• WHAT THE TASK REQUIRES: When you reach the line with "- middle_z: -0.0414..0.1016" in the data below, begin printing lines exactly, and stop once the line with "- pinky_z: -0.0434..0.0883" has been printed.

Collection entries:
..............................
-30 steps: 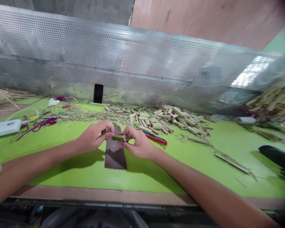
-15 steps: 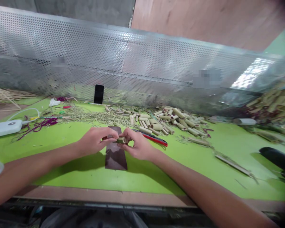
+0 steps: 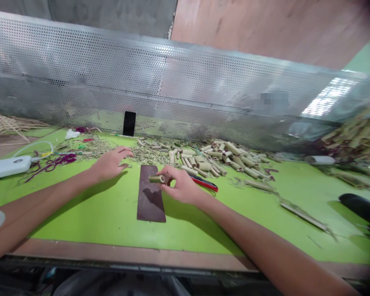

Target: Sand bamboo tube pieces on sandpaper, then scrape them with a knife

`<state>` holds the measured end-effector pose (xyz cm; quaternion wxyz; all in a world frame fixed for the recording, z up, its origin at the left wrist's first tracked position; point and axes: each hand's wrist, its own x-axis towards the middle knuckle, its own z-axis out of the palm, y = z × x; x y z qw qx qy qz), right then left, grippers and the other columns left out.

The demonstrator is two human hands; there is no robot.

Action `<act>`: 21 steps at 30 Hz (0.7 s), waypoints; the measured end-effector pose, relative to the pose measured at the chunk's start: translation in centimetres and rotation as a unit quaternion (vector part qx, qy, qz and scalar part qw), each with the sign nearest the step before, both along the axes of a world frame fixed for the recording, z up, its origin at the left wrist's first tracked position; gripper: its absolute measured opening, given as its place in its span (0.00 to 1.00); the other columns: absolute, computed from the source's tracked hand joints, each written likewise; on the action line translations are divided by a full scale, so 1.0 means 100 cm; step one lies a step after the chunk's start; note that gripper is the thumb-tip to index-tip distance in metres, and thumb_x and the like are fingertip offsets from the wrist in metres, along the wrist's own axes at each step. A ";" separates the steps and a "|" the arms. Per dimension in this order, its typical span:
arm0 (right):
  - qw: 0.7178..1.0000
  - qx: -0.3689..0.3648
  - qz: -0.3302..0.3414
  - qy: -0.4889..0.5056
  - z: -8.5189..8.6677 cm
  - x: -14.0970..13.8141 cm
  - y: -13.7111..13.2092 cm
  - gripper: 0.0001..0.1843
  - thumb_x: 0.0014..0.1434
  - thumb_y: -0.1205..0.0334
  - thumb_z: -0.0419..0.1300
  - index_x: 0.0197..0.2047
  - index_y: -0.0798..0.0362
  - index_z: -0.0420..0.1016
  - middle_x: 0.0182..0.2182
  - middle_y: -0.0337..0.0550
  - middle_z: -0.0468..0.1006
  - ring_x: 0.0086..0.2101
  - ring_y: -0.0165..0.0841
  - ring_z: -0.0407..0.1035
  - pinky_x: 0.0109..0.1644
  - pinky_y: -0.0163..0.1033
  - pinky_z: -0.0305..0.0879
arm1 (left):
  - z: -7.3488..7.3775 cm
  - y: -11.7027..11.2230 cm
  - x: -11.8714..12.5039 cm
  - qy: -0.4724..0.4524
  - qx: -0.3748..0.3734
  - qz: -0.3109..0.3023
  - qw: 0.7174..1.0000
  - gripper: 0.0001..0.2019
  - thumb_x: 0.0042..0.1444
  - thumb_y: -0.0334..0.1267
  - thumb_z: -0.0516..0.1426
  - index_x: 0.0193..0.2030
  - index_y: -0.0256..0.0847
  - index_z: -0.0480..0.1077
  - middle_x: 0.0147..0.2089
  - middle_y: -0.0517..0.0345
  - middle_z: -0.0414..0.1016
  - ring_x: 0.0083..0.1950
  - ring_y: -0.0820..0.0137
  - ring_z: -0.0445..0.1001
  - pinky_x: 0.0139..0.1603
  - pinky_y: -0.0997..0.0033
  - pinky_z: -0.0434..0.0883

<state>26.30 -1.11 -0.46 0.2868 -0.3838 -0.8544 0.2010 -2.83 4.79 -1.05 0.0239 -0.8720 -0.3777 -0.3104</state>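
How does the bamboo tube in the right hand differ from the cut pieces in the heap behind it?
The bamboo tube has a green skin, while the cut pieces in the heap are mostly pale tan. The tube is pinched by the right hand over a dark rectangular sheet, while the heap's pieces lie loose on the green table. Both are short cut lengths of bamboo.

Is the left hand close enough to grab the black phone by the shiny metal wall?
Probably yes: the left hand holds nothing, and only low, loose bamboo shavings lie near the way to the phone, though it must stretch.
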 end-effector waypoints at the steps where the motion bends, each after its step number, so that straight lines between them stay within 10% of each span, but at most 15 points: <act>1: 1.000 -0.008 -0.001 -0.001 0.001 -0.001 -0.001 0.10 0.61 0.59 0.63 0.46 0.51 0.74 0.32 0.41 0.79 0.31 0.34 0.72 0.34 0.39 0.65 | -0.001 -0.001 0.001 0.029 0.018 -0.019 0.999 0.11 0.64 0.38 0.60 0.50 0.37 0.74 0.58 0.43 0.75 0.45 0.59 0.79 0.44 0.54 0.78; 7: 0.999 -0.020 0.027 0.021 0.005 -0.007 -0.007 0.07 0.59 0.62 0.63 0.42 0.52 0.75 0.29 0.39 0.79 0.29 0.32 0.72 0.33 0.37 0.67 | 0.005 -0.040 0.034 -0.009 0.045 -0.199 0.979 0.10 0.68 0.43 0.58 0.48 0.38 0.73 0.46 0.50 0.79 0.43 0.67 0.78 0.44 0.66 0.76; 21: 0.999 0.036 0.014 0.034 0.002 -0.020 -0.020 0.04 0.56 0.61 0.62 0.34 0.51 0.72 0.25 0.36 0.76 0.25 0.30 0.69 0.29 0.34 0.60 | 0.003 -0.062 0.051 -0.147 0.028 -0.228 0.962 0.10 0.67 0.40 0.59 0.38 0.39 0.79 0.36 0.55 0.82 0.37 0.71 0.80 0.42 0.74 0.76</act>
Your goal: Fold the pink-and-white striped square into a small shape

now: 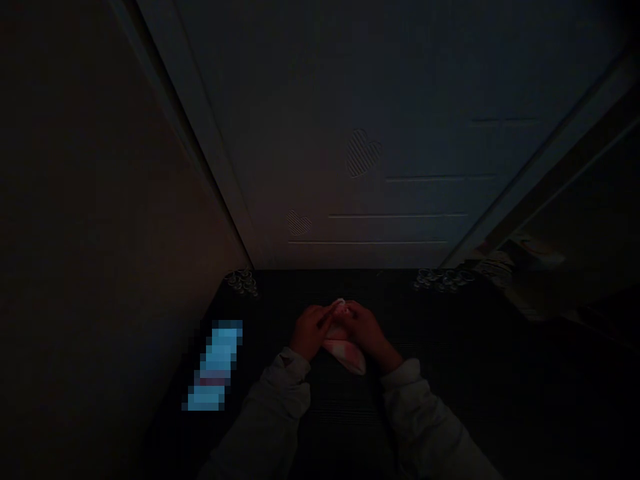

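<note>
In the dim head view, a pink-and-white cloth (349, 357) is bunched between my two hands above the dark table. My left hand (309, 331) grips it from the left, fingers bent inward. From the right, my right hand (369, 331) pinches it, and the fingertips of both hands meet near the top. A loose corner of the cloth hangs down toward me below the fingers. A small pale bit shows at the fingertips; it is too dark to tell whether this is cloth or something held inside it.
A lit, pixelated blue screen (214, 367) lies left of my hands on the dark table (340, 407). Small shiny ring-like pieces (243, 282) cluster at the back left, with another ring-like cluster (443, 280) at the back right. A panel with heart reliefs (320, 100) stands behind.
</note>
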Demonstrator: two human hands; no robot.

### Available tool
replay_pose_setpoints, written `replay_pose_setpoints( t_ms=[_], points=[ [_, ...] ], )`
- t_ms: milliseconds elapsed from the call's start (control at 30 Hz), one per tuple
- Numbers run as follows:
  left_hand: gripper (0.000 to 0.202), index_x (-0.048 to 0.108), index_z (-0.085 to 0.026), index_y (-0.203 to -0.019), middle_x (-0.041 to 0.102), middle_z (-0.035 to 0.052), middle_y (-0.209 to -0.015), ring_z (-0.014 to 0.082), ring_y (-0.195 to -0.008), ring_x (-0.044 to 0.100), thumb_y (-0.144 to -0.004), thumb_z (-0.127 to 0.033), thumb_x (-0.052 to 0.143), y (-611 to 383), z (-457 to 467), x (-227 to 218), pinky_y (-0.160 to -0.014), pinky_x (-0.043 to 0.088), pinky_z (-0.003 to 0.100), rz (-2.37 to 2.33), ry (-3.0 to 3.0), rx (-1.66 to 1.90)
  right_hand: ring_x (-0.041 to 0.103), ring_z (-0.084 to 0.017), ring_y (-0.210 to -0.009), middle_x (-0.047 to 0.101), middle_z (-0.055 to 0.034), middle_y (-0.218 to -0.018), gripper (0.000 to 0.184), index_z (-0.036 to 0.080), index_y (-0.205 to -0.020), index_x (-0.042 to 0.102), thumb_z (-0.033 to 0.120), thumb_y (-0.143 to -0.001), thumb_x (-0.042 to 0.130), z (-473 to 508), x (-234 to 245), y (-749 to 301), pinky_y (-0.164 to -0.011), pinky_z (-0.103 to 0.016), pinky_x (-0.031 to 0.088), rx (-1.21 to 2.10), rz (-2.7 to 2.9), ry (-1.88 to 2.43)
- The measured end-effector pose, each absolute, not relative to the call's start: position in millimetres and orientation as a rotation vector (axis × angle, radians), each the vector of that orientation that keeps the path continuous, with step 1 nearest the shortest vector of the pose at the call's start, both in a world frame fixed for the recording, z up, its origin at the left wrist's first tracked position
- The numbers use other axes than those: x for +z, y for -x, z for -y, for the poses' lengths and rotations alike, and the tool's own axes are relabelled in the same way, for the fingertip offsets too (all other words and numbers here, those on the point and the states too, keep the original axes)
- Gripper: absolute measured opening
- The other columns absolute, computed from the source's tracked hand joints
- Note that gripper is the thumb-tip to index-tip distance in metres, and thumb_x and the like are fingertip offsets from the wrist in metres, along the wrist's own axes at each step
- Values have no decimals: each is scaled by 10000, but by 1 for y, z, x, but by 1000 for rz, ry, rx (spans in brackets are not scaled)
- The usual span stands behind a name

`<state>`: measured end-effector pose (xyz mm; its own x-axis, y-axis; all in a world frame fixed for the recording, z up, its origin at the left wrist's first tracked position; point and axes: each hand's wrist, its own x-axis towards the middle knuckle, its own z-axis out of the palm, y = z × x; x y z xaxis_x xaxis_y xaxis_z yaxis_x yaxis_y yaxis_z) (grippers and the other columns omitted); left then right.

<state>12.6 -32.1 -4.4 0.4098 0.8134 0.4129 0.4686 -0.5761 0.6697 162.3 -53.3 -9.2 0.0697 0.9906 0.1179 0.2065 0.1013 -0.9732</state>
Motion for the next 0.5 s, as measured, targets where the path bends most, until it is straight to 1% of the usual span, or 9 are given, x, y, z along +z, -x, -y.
replay_pose_setpoints(
  t_ms=[167,267,367,400,467,500],
  points=[
    [249,604,-219,-1005,624,44,-881,147,-816,562,-789,-272,491,-14,33,-5,-753,457,294,-1076,-2118,1022,504,-139,-661,572,3,-710,199,186,-766,578,372,-710,533,54,-9,-160,-589,-248,397,937,1344,1366],
    [265,606,-225,-991,615,46,-912,158,-835,558,-736,-279,558,-16,32,-6,-779,446,309,-1093,-1917,1054,498,-136,-653,573,4,-704,201,185,-755,567,376,-719,517,55,-8,-157,-576,-240,391,935,1308,1373],
    [430,569,-210,-1039,592,69,-983,183,-882,553,-623,-246,666,-15,26,-8,-807,439,332,-1067,-1548,1133,506,-145,-661,584,-4,-713,220,184,-739,570,396,-717,516,54,-8,-158,-590,-249,396,961,1212,1361],
    [477,549,-210,-1063,583,74,-1009,191,-909,549,-604,-230,678,-14,23,-9,-825,432,341,-1025,-1405,1163,507,-148,-659,582,-6,-708,225,184,-729,571,402,-715,519,53,-9,-158,-589,-251,396,971,1168,1356],
    [470,521,-214,-1084,574,76,-1037,194,-958,540,-630,-214,645,-7,16,-10,-872,406,359,-904,-1116,1232,506,-149,-654,575,-6,-698,227,187,-720,573,409,-711,530,52,-10,-161,-584,-250,394,998,1062,1325],
    [419,511,-219,-1088,566,76,-1059,192,-975,538,-676,-221,588,-2,12,-11,-893,391,372,-830,-963,1276,506,-149,-653,573,-4,-699,224,190,-726,574,409,-709,535,52,-10,-162,-581,-248,395,1023,999,1295]
  ],
)
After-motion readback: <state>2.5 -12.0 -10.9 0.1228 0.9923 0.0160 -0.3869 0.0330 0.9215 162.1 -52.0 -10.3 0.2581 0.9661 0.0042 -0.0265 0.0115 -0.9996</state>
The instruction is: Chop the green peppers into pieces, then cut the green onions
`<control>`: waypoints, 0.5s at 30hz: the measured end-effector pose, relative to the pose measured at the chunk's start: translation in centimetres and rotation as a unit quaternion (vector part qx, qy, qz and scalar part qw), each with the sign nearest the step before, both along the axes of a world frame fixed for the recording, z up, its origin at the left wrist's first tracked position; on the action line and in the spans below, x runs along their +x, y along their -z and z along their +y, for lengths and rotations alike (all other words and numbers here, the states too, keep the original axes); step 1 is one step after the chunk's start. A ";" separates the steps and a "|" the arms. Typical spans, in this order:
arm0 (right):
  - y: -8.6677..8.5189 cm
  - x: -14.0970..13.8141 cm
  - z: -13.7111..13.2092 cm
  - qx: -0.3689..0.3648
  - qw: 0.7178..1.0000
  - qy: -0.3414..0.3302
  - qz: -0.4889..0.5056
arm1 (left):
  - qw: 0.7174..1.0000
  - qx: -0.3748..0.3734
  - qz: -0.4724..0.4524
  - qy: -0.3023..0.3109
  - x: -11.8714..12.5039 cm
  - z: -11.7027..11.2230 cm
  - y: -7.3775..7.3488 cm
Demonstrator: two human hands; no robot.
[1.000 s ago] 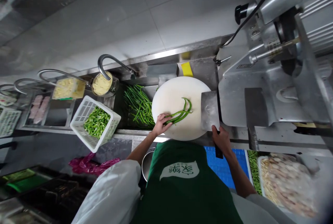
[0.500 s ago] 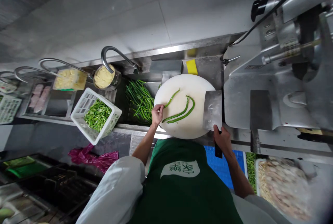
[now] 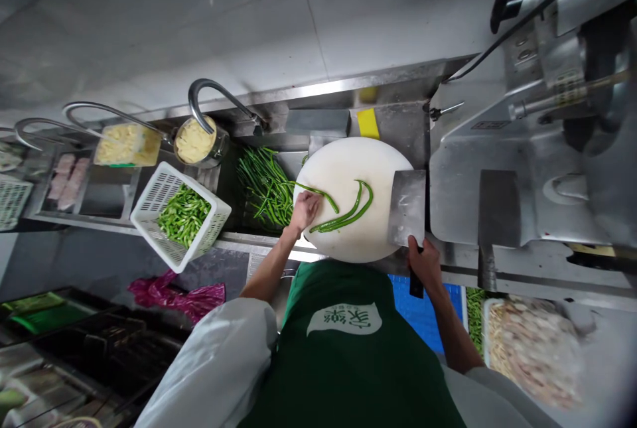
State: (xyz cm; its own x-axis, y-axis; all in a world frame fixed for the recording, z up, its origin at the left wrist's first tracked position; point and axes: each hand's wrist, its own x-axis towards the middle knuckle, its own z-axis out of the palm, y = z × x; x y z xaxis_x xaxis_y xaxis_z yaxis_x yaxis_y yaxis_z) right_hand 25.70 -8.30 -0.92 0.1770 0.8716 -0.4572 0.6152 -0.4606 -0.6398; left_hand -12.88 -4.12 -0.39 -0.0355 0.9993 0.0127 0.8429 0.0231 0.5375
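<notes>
My left hand (image 3: 305,210) is at the left edge of the round white cutting board (image 3: 343,162), fingers pinched on a long green chili pepper (image 3: 330,200). One end of that pepper points left past the board's edge; the other curves down over the board. Two more long chili peppers (image 3: 367,199) lie side by side on the board, bent at their upper ends. My right hand (image 3: 424,263) is wrapped round the black handle of a cleaver (image 3: 407,208). The cleaver's broad blade rests flat over the board's right edge.
Left of the board, a sink holds many whole green peppers (image 3: 266,186). Farther left stands a white basket (image 3: 213,215) of cut pepper pieces. A grey block (image 3: 318,122) and a yellow sponge (image 3: 367,123) lie behind the board. A metal machine (image 3: 462,196) stands at right, with another cleaver (image 3: 499,209).
The chili pepper in my left hand has swung round: its free end pointed up and right, and now points down and right. My right hand and the cleaver stay in place.
</notes>
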 end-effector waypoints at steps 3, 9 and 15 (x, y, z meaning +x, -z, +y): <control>0.0 0.0 0.1 0.004 1.000 -0.003 -0.001 | 0.998 -0.024 0.002 -0.051 0.7 2.5 0.0; -0.6 -0.3 0.3 -0.027 1.000 0.003 0.001 | 0.996 -0.049 0.031 -0.074 3.4 5.4 0.2; 0.1 -0.2 0.1 0.001 1.000 0.011 0.025 | 0.996 -0.004 -0.085 0.026 2.0 0.0 -0.5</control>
State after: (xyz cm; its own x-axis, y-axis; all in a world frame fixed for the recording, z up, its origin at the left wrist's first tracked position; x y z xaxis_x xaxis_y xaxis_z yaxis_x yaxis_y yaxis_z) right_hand 25.54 -8.18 -0.97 0.1739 0.8684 -0.4644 0.5723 -0.4729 -0.6699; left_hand -10.83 -4.16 0.12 0.0158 0.9999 0.0020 0.7394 -0.0130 0.6731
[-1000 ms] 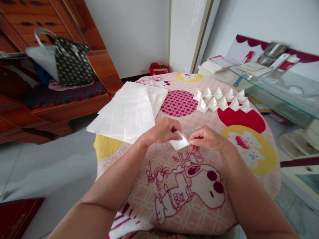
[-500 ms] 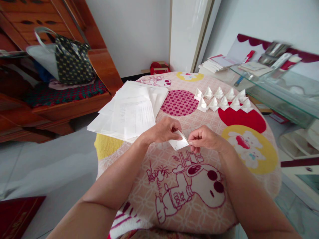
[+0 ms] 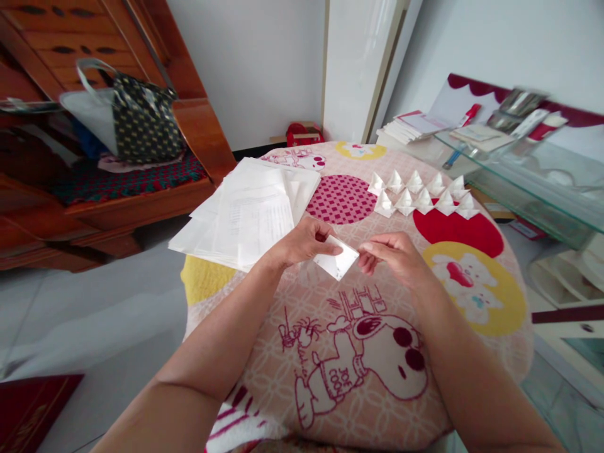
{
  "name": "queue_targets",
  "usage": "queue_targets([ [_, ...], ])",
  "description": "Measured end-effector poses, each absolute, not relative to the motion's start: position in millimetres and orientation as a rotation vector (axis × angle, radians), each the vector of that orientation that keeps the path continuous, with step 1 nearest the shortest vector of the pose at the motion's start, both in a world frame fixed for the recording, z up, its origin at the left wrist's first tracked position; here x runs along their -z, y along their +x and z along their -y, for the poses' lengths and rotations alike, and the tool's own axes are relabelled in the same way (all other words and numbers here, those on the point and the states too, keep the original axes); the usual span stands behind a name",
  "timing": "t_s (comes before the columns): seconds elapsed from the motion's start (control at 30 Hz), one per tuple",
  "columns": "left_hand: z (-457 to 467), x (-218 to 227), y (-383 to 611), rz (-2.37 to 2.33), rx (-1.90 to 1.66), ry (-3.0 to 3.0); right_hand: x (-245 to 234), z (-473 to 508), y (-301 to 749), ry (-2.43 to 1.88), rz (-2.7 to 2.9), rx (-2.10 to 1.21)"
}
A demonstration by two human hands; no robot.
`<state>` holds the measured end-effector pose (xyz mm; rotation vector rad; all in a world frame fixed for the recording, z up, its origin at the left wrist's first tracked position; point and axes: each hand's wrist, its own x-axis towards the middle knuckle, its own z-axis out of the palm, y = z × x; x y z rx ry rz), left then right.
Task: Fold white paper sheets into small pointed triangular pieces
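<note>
A small square of folded white paper (image 3: pixel 340 259) is held above the tablecloth, its flat face turned up and one corner pointing toward me. My left hand (image 3: pixel 306 242) pinches it at the left, thumb on top. At the paper's right corner is my right hand (image 3: pixel 387 255), thumb and fingers drawn together at the edge; the exact contact is partly hidden. Beyond, two rows of folded paper pieces (image 3: pixel 423 200) with pointed tops stand at the right. Left of my hands lies a loose stack of printed white sheets (image 3: pixel 255 211).
The round table wears a pink patterned tablecloth (image 3: pixel 358 402) with cartoon figures. A glass shelf (image 3: pixel 533 170) holding several items stands to the right, near a pile of papers (image 3: pixel 410 126). Leftward, a wooden bench (image 3: pixel 198 135) carries a dark patterned bag (image 3: pixel 146 119).
The folded paper has turned flatter, showing more of its face. My right hand has shifted slightly up, its thumb straighter. The view has tilted a little.
</note>
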<state>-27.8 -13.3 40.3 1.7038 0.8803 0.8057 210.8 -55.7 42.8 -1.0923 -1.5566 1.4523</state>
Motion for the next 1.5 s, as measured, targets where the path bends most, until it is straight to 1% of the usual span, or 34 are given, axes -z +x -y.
queue_targets([
  [0.1, 15, -39, -24, -0.799, -0.781, 1.526, -44, 56, 209, -1.067, 1.539, -1.337],
  [0.2, 17, -38, -20, -0.799, -0.859, 1.459, -43, 58, 206, -1.080, 1.575, -1.216],
  [0.37, 20, -38, -16, -0.791, -0.965, 1.477, -39, 59, 204, -1.093, 1.602, -1.048],
  [0.6, 19, -36, -17, -0.790, -1.003, 1.593, -40, 60, 204, -1.118, 1.666, -0.927],
  [0.97, 18, -37, -18, -0.802, -1.007, 1.672, -41, 61, 203, -1.123, 1.682, -0.887],
  [1.23, 19, -38, -18, -0.781, -1.003, 1.659, -42, 62, 202, -1.108, 1.627, -0.948],
  [1.5, 25, -44, -12, -0.678, -1.010, 1.508, -43, 65, 195, -1.067, 1.490, -0.948],
])
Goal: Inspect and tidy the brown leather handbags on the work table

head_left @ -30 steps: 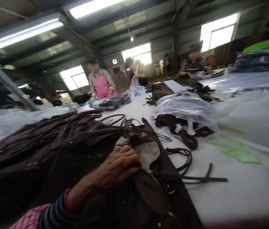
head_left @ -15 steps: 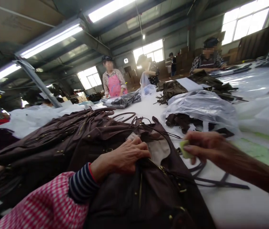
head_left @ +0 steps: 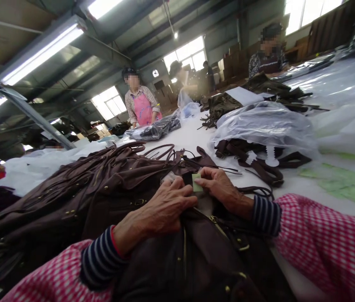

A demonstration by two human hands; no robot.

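As a green slip (head_left: 197,184) sits pinched in the right hand (head_left: 223,188) over an open brown bag (head_left: 161,256), the left hand (head_left: 161,203) clamps the bag's zippered edge.
More brown bags (head_left: 79,184) lie heaped alongside; beyond, brown straps (head_left: 270,173) spill from clear plastic (head_left: 259,121) on the white bench (head_left: 193,137).

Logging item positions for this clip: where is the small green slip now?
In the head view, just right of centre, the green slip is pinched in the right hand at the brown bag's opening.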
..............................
• ANSWER FOR THE TASK:
  - middle_z: -0.0414..0.1016
  - ring_x: 0.0083..0.1950
  - ring_y: -0.0820..0.0137
  - ring_z: -0.0445..0.1001
  - pinky_x: 0.0139..0.1603
  - pinky_y: -0.0997..0.0033
  - pinky_z: -0.0434..0.0883

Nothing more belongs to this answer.